5. Evaluating Gender and Geographic Trends in Voter Registration
During this tutorial, you’ll practice basic data analysis with voter registration information. We’d like you to improve your ability to:
- utilize basic operators in Microsoft Excel (including calculating sums, differences and percentages)
- employ the SUMIF function in Excel, and
- explore political considerations of the data you have analyzed.
Why Voter Registration Data?
As we mention in the Election Data Guide, a fair voter registration process fosters political equality and actively encourages the inclusion of eligible voters. When the voter registration process is fair and transparent, it can increase the legitimacy of an election. Alternatively, when the voter registration process is poorly executed or does not provide for equal participation, it can cast doubts on the legitimacy of an entire election.

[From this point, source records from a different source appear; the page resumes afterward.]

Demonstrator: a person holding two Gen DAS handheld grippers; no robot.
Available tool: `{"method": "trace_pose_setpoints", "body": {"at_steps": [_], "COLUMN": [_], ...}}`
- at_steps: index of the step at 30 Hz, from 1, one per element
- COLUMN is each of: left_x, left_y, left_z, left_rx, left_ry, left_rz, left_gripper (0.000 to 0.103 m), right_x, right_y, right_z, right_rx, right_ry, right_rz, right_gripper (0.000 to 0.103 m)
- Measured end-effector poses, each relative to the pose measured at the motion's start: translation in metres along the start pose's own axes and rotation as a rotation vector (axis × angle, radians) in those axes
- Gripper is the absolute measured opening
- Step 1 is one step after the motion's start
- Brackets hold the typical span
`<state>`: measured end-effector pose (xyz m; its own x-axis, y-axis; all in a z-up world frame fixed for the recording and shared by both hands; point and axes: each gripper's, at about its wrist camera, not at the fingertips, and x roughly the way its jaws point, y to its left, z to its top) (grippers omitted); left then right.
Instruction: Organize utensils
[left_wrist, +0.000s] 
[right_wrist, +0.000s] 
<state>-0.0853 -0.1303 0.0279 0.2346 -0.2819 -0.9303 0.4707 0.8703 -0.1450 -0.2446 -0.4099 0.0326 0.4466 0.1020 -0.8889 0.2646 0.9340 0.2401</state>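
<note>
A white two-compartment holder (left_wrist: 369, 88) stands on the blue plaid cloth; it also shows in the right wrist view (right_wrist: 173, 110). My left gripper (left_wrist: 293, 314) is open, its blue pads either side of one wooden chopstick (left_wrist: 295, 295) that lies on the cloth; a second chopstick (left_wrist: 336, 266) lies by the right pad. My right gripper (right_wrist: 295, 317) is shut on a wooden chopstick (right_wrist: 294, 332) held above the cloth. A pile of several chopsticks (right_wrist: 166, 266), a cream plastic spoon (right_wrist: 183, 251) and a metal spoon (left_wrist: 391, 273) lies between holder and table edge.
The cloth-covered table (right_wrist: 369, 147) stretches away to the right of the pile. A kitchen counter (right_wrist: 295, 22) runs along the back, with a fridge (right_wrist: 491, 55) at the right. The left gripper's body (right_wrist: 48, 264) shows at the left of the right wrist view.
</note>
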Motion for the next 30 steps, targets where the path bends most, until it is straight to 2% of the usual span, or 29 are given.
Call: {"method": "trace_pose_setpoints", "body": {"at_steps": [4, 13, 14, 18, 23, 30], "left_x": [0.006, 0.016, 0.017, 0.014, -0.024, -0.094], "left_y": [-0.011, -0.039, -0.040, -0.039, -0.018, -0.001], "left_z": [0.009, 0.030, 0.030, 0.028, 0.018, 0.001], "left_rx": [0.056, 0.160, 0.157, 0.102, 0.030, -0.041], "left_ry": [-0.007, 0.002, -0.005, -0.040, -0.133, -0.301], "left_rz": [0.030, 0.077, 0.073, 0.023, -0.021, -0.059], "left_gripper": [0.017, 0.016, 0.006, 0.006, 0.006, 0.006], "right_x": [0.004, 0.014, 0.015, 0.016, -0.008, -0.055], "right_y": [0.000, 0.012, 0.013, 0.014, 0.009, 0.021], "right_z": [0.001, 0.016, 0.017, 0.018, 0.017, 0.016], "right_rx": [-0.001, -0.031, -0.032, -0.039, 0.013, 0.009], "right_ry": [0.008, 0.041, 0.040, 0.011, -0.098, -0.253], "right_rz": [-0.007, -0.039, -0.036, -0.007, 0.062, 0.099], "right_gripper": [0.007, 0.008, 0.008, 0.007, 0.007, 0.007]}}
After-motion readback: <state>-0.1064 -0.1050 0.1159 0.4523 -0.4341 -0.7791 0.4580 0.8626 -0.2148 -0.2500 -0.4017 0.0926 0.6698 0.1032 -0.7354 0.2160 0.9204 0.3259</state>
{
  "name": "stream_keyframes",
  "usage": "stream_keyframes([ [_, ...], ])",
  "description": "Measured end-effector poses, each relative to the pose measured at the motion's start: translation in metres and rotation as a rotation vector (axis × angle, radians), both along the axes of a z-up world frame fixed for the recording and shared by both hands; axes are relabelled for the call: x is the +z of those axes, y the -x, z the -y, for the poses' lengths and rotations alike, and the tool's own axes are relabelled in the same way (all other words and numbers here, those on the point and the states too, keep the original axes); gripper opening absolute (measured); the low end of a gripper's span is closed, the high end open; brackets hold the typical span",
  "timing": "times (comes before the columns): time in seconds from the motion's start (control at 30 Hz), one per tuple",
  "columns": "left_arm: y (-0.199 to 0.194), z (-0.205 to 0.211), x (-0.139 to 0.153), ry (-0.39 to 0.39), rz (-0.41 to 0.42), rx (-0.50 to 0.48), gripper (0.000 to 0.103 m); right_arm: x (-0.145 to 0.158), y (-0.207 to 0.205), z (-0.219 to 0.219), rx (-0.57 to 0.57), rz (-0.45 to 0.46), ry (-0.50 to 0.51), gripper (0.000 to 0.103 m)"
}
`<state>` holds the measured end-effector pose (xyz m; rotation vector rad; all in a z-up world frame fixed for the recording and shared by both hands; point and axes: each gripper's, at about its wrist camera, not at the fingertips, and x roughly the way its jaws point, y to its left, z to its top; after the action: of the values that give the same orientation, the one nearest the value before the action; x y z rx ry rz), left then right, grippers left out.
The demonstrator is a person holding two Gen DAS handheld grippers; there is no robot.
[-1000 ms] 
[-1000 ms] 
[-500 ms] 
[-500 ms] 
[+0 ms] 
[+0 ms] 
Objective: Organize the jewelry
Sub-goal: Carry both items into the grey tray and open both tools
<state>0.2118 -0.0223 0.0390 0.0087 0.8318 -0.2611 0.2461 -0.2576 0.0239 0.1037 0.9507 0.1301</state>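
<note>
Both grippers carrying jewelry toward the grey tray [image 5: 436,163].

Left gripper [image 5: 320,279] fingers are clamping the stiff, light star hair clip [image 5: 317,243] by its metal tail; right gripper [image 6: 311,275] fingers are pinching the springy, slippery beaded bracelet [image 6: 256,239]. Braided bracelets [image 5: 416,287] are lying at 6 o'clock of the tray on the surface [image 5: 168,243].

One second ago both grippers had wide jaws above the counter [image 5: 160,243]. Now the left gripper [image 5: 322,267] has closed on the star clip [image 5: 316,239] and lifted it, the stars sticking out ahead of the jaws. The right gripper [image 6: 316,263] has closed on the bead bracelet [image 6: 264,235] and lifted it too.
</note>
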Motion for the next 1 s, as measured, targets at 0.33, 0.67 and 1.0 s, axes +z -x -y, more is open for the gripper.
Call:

Civil society organizations often use voter registration statistics to determine whether the overall process was fair and inclusive. Modules 5 and 6 will improve your ability to undertake this important kind of analysis.
Welcome back to Opendya!
For this exercise, we’re heading back to Opendya. You were able to get ahold of a set of voter registration data compiled by the Election Commission, which includes the number of registered voters by district. Before diving into the data, here’s some additional political background you should be familiar with:
- Opendya had national elections in 2010 and 2014.
- The capital of Opendya is in the Opa City district (District code: 47), which contains a mixture of urban and rural areas.
- Since the 2010 elections, violent conflict broke out in two districts: Conflicteri (District code: 9) and Disputana (District Code: 23).
- Ahead of the 2014 polls, the Election Commission of Opendya conducted a five-week voter registration update exercise, adding new voters to the rolls.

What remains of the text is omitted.